Wednesday, March 16, 2011

October 2010 (first draft)

Here's a little prolougue draft on a little project I've been working on. Not sure what it's gonna end up as. I was also very insomniac when I wrote this, so it will be needing work.

October

I couldn’t believe what I had just heard. The words sunk into me as a dagger in my chest as I knew what would follow. There was no going back after this, and it had been my fault, and how I could have been so blunt was beyond me. It didn’t matter that it wasn’t true or that my intentions weren’t there. They believed it and now it was out there. 


I looked at my friend sitting across from me at the table; I looked over at the sign hanging over the espresso machine. The jukebox was on a loop again but I was too caught up in thoughts that I didn’t even notice. We must have had a hundred and one gatherings here, all three of us. But she wasn’t here and I doubt she would have been up for a girl’s night out anytime soon. If only I had know what to say, there had to be some words meant for this exact moment, words that would make us all forget the situation and lead us right back to where we were before. There was something I could say that would fix this, but somehow for someone who always had an answer for everything I had become speechless, a complete mute. I looked into those sad brown eyes; I could tell he was just as awkward about this as I was. 

“Look, I’m sorry. You have to believe me. That was never in my intention. I love you both, you know that. I would never…” 

I had to stop myself, because just the thought of going through with that made me want to swallow my own brain.

“Beth, I believe you, I know this is crazy. But you have to understand, when under these circumstances.

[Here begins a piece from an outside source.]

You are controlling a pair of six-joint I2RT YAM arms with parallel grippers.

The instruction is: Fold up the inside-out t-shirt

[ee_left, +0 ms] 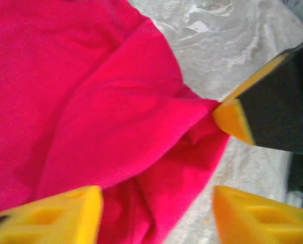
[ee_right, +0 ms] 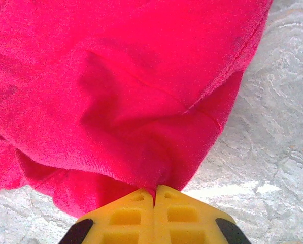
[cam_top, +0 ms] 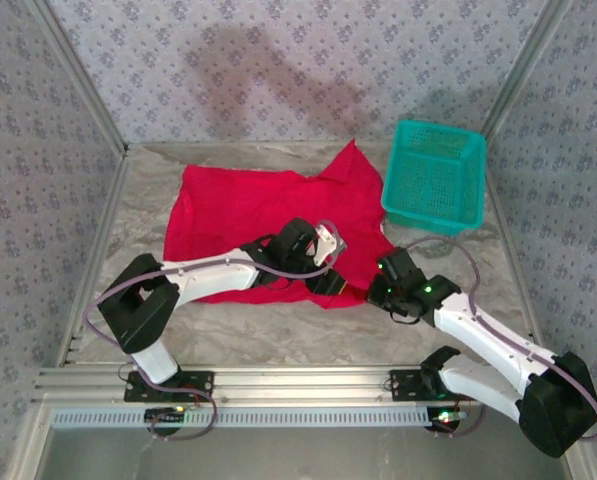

It makes people imagine things, things that normally would, well….”

He went further on talking about it, but my head had fallen out and I wasn’t even paying attention anymore. I was looking down at brownie sundae that hadn’t been touched too wrapped up in thoughts trying to hold back the tears. Seeing me cry would only make the situation worse. I know what I needed to do, I had to fix this. I would no longer cause more problems for anyone. Staring at his lips move I was begging to myself for the write words to magically make me say the right thing, at least something better than what I walked into.
“Maybe, we could all use some time apart. I’ll step away, so that we can work this out. A little space might be good right now.”

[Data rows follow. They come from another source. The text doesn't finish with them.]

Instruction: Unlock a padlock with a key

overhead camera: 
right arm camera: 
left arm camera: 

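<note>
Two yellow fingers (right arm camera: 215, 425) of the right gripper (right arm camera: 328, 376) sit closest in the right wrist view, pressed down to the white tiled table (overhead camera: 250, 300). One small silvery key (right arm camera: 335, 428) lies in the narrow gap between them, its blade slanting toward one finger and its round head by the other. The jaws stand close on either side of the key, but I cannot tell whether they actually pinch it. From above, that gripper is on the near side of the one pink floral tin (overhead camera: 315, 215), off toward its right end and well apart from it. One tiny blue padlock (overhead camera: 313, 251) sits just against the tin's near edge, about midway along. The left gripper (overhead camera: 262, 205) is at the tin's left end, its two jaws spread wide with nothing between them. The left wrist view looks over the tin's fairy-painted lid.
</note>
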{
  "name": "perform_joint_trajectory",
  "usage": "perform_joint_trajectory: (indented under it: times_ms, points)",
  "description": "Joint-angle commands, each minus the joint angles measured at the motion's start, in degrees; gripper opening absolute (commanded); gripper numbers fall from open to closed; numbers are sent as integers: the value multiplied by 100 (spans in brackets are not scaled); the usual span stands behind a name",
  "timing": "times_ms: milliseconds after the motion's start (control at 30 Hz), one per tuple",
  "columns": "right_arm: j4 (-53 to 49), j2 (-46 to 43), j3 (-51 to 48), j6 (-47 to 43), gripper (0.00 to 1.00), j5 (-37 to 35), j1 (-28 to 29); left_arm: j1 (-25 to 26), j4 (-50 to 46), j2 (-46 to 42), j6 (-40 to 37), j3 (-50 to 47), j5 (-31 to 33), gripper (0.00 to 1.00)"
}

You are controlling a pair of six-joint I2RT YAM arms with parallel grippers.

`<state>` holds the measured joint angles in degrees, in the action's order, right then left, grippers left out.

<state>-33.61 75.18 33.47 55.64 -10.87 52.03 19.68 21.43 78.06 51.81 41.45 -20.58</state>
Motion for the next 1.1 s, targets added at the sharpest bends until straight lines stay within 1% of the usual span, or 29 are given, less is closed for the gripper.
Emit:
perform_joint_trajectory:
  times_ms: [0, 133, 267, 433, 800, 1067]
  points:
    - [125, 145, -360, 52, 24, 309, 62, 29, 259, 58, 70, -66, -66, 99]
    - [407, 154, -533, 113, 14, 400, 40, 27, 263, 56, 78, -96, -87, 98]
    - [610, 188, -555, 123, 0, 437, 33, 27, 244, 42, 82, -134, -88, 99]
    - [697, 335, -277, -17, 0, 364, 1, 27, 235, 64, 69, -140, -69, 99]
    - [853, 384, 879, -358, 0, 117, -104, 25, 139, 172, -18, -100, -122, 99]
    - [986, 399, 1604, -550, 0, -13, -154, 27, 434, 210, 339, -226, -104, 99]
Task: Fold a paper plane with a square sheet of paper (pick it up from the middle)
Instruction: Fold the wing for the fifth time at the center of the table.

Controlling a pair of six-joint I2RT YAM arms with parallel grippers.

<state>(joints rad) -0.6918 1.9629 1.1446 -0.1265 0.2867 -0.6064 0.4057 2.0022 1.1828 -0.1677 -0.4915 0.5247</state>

“Beth, that’s now what I meant. You’ve got to believe me”

And I did, but it didn’t matter. I looked at my brownie, the Sunday had melted and I had lost my appetite. I put my hat and scarf on and grabbed my purse as I got up from the chair. 

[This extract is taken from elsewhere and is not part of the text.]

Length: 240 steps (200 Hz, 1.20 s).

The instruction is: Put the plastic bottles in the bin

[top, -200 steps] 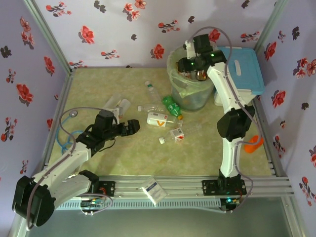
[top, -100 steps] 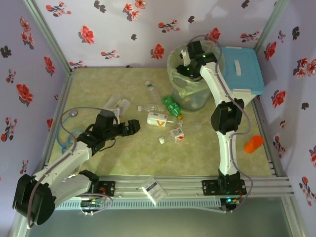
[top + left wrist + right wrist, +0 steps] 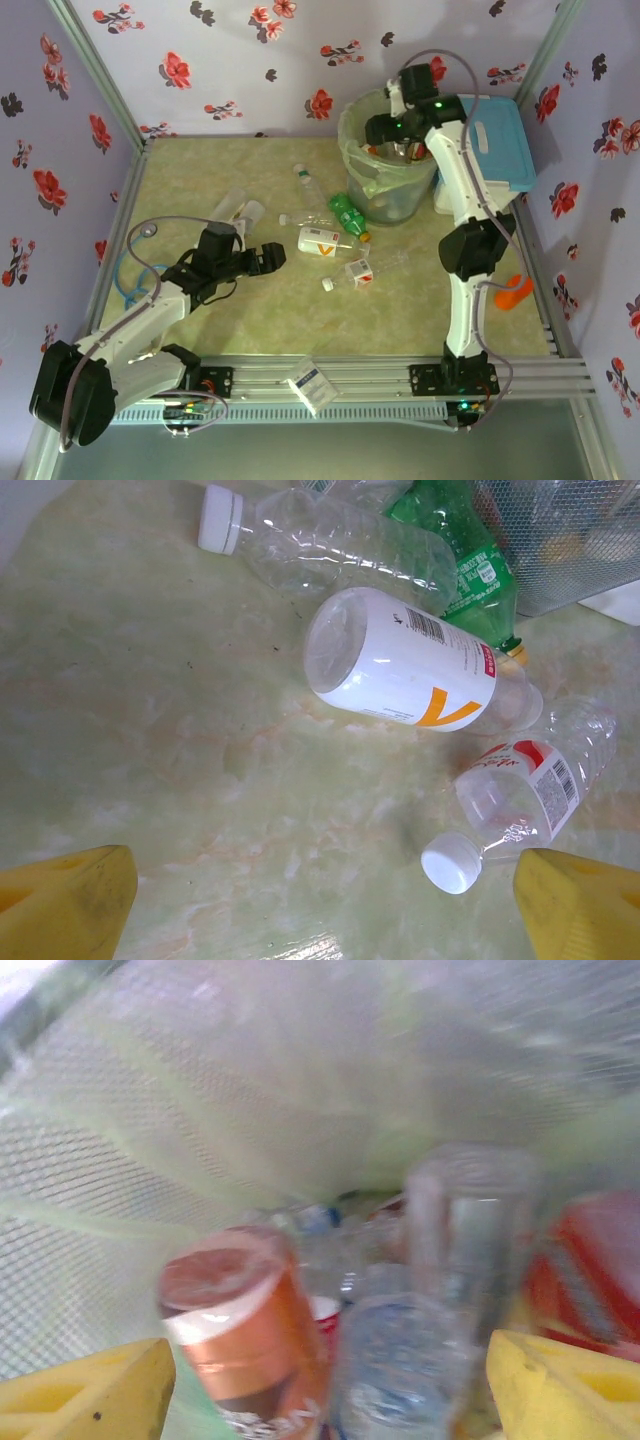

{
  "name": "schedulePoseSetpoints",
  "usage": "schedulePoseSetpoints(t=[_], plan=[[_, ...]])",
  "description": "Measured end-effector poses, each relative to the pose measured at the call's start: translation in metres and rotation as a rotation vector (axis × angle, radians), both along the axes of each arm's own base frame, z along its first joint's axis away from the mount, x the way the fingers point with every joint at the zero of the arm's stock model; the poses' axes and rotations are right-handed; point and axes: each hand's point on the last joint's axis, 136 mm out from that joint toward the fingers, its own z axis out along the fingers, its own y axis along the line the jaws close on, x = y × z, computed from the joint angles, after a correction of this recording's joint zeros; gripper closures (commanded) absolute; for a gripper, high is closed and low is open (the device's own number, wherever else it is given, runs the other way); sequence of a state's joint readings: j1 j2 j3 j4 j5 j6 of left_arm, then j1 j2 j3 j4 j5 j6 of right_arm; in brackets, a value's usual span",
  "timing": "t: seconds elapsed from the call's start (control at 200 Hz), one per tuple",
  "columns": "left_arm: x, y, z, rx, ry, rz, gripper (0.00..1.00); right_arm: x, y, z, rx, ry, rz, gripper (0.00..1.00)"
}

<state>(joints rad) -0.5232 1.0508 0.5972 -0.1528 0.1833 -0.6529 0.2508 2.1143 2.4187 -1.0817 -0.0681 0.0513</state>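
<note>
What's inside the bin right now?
Inside the bin, the right wrist view shows an orange-labelled bottle, a red-labelled bottle and clear bottles. The picture is blurred; whatever lies beneath them is covered.

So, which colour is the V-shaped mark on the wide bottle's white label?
Orange. The wide bottle shows it best in the left wrist view.

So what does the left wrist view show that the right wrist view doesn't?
Left wrist: the table with a white-labelled bottle, green bottle, red-labelled bottle and white-capped bottle lying on it. Right wrist: the bag inside the bin, holding an orange-labelled bottle and a clear bottle. Both: the bin's mesh wall and an open claw: left claw, right claw.
</note>
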Motion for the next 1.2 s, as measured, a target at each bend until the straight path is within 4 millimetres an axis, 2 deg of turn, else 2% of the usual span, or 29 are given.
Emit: schedulePoseSetpoints(t=[0.075,0.165,0.285,0.39,0.48,0.59,0.895,1.105,1.2], plan=[[0.0,0.0,0.0,-0.001,-0.001,0.0,0.03,0.003,-0.027,0.009,-0.028,-0.022,-0.066,0.2],[0.0,0.0,0.0,-0.001,-0.002,0.0,0.03,0.007,-0.057,0.011,-0.068,-0.03,-0.141,0.26],[0.0,0.0,0.0,-0.001,-0.002,0.0,0.03,0.01,-0.076,0.01,-0.077,-0.029,-0.183,0.39],[0.0,0.0,0.001,-0.001,-0.002,0.0,0.03,0.014,-0.073,0.006,-0.065,-0.025,-0.17,0.48],[0.0,0.0,0.001,-0.001,-0.002,0.001,0.03,0.021,-0.065,-0.009,-0.039,0.006,-0.144,0.51],[0.0,0.0,0.001,-0.002,-0.003,0.001,0.03,0.031,-0.057,-0.026,-0.011,0.026,-0.119,0.52],[0.0,0.0,0.001,-0.001,-0.003,0.001,0.03,0.037,-0.026,-0.035,0.054,0.017,-0.037,0.55],[0.0,0.0,0.001,-0.001,-0.002,0.001,0.03,0.037,-0.018,-0.033,0.055,0.001,-0.023,0.54],[0.001,0.0,0.001,-0.001,-0.003,0.001,0.03,0.033,-0.017,-0.029,0.055,0.004,-0.02,0.45]])
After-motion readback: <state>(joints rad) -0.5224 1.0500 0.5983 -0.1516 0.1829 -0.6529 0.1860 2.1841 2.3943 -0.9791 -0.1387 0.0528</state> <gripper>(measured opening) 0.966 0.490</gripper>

“It doesn’t matter, we couldn’t avoid this. Everybody else saw it but us. It just can’t work.”
I looked over at the clock and closed my jacket. I couldn’t stay in here any longer, the tears were about to reach me and the coffee shop suddenly seemed like the smallest closet in a city apartment and we were all jammed inside.

“I actually have to go anyway, I have things to do and you should be getting back. We don’t want any more trouble. I won’t try to contact you in the near future, I’d appreciate it if you apply the same to me and don’t make this any harder than it already is. Don’t waste time worrying about, because I’ll be fine. Take care…”
As soon as I walked away I could hear him say something but I couldn’t catch what it was. My main concern was getting out and getting home. I had not walked more than half a block away before the tears finally broke out. After that my visions got sort of foggy and made my way through the crowd finding myself right back where I was a year ago. A place I hate so much, but a place that always gave me comfort.
I was alone.

1 comment:

  1. This is so real, you've captured the scene so perfectly. It could be happening anywhere in the world right now.